L'esperimento viene eseguita utilizzando una camera di flusso semplice costruito con un coprioggetto funzionalizzati, nastro biadesivo, una diapositiva quarzo e tubi. Una camera di flusso viene preparato per ogni singola molecola esperimento 2,4.

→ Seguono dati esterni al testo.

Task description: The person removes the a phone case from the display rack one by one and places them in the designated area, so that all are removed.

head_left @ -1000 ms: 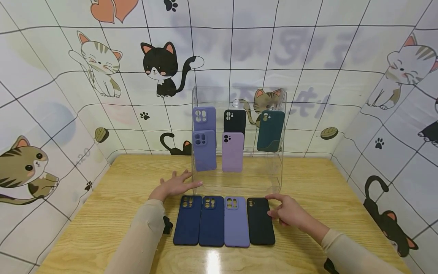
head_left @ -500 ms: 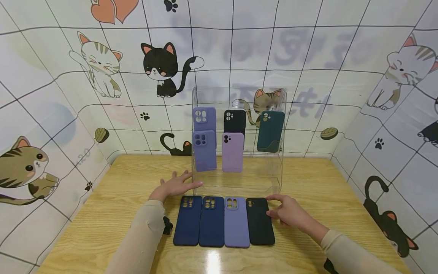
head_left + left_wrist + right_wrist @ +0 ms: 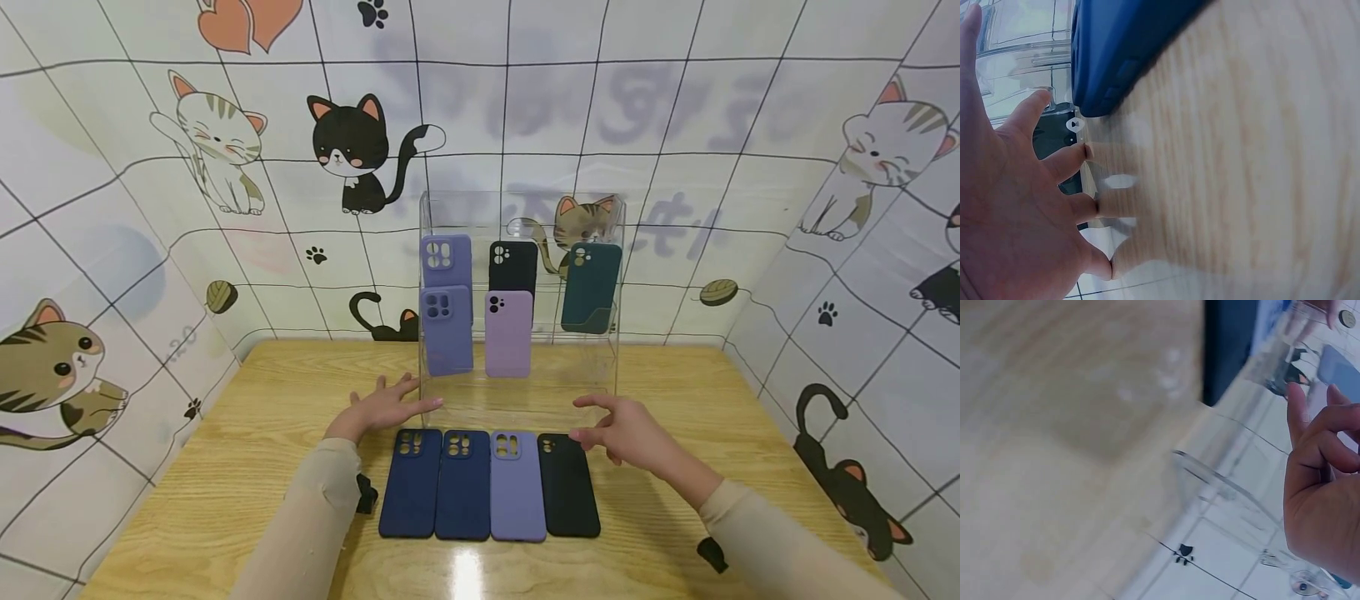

Materiali: su entrambi i lati del nastro, lametta, scivolo al quarzo con fori per tubi, ad asciugatura rapida epossidica, coprioggetti Functionalized, soluzione di streptavidina (25 ml di 1 mg / ml in PBS), tubi, tampone di bloccaggio (5X: 20 mM Tris pH 7.5, 2 mM EDTA, 50 mM NaCl, 0,2 mg / ml BSA, 0,005% Tween-20), tampone di lavoro (1X: 20 mM Tris-HCl pH 7.5, 2 mM EDTA, 50 mM NaCl).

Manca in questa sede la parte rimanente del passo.